Was the world going crazy,
or was it just me?

 

Chapter
Seventeen

 


Come on,” I muttered,
“pick up your phone.”

After several rings, the
default answering machine message picked up.  “We’re sorry,
but the person you are calling is unavailable right
now…”

With a furious growl, I
flung the phone against the wall.

I paced my bedroom, arms
folded tight under my breasts.  So this was the game he was
playing, huh?  One amazing night together, he tucks me into
bed so sweetly the next day, and then he’s gone?  Maybe he was
afraid of commitment.

But that wouldn’t explain
why everyone at school treated me like I’d lost my mind when I
asked about him.


People don’t just
disappear like that,” I told the rose bud on my shelf. 
“That’s not how it works.”

My hand began to quiver,
and I knew the force that was driving it.  The need for the
pain on the inside to manifest in the outside.  People would
know there was something wrong if I bled for it.  They
couldn't forget if I had the scars to show them.

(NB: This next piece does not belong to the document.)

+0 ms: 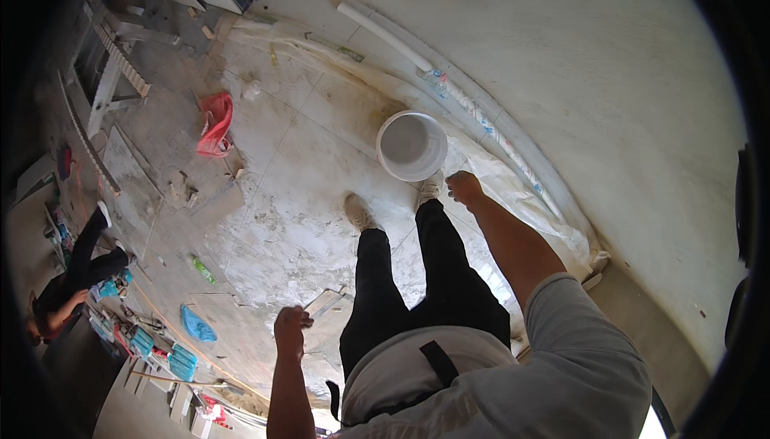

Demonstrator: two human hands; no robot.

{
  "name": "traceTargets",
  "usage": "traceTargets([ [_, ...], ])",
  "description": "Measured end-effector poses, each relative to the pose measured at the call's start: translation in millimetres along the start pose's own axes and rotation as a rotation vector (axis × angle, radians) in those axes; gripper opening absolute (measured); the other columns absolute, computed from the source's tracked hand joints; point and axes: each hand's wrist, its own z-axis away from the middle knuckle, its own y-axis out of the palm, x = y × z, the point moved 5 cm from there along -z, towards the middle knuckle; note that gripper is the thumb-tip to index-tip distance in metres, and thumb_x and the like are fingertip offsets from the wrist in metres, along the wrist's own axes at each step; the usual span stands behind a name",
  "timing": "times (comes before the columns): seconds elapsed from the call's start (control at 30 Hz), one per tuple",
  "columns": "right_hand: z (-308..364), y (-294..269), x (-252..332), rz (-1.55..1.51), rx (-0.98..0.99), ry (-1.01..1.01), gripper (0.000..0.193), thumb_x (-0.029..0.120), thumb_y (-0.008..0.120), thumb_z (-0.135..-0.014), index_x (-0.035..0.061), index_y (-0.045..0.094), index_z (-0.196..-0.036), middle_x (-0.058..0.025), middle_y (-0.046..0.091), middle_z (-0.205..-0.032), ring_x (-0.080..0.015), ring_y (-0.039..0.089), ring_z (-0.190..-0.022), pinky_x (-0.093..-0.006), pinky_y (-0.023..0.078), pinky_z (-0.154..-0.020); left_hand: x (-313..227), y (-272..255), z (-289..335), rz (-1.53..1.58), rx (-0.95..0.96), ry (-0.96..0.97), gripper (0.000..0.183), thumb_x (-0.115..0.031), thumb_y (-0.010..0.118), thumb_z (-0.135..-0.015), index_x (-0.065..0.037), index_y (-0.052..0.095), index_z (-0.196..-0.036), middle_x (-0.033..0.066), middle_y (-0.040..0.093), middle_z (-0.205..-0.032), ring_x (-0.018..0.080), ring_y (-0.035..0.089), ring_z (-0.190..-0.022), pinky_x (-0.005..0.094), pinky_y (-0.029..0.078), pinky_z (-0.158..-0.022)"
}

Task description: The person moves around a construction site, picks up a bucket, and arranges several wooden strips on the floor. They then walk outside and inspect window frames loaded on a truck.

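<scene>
A white round bucket [411,147] is in front of my feet, its open mouth turned up toward me and its inside pale grey. My right hand [464,187] is closed in a fist just beside the bucket's near right rim. Whether its fingers hold the bucket's handle or anything else cannot be made out. On the other side of my legs, my left hand [291,331] hangs with loosely curled fingers, and nothing shows in it. My right shoe [431,190] lies just below the bucket's rim in the picture.
A long white pipe [481,118] and plastic sheeting run along the wall at right. A red bag [215,124], a green bottle [204,270] and a blue bag [197,323] lie on the dusty floor. At far left are a ladder [108,62] and another person [72,279].
</scene>
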Motion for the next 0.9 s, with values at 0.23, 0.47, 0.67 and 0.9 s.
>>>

I dashed into the bathroom,
grandmother's quill in hand.  I looked at myself in the
mirror, saw my face taught with the agony that consumed me, then
down at my the small white scars running up and down my
wrists.  The nib of the pen hovered over my ivory skin, the
gold glinting in the light.

My hand wouldn't
move.  It hovered, dangling the feather and nib over my wrist,
but wouldn't make contact or puncture the skin.

I cried out and threw the
pen out in the room.  In a rush, I grabbed my notebook and a
pencil and took my notebook out to the chair I had permanently
stationed on my balcony and stared out at the ocean.  The
pencil too hovered over the page, only this white was more pure
than the jagged edges on my arms.

The sound of the breeze
reminded me of what Octavius’s had been singing on the rocks the
night before last.  It made me hurt inside to think
about.

I started writing words
without thought, and it took me a minute to realize what that I was
writing Octavius’s song, humming the melody in the back of my
throat.

 

Seeking your
song,

Persephone,

A haunting dream of
you

After these months your
mother longs,

Persephone,

Ever since your soul fell
through

 

I frowned at the
words.  Persephone?  That didn’t make any sense. 
Octavius was into poetry, sure, but Greek mythology?  My
memories were confused, just like me.

Scribbling out the words, I
went to the next page, but I couldn’t think of anything to write
other than his song.

And then… I heard
it.


Seeking your song,
Persephone…
”  It wasn’t the wind or my imagination. 
I knew Octavius’s voice when I heard it.

I stood, setting my
notebook on the chair I had vacated, and went to the balcony. 
Squinting down at the beach, I shielded my eyes from the wind
rustling my hair and tried to pick out the location of the
song.

On the sandy beach beside
our property stood a figure with dark hair and pale
skin.

Octavius.

Chapter
Eighteen

 

I ran down to the
beach.

Octavius stood like a
figure from myth, a Greek god all his own.  The wind whipped
through his hair, and he closed his eyes and leaned into it. 
I felt myself melting into a pile of goo.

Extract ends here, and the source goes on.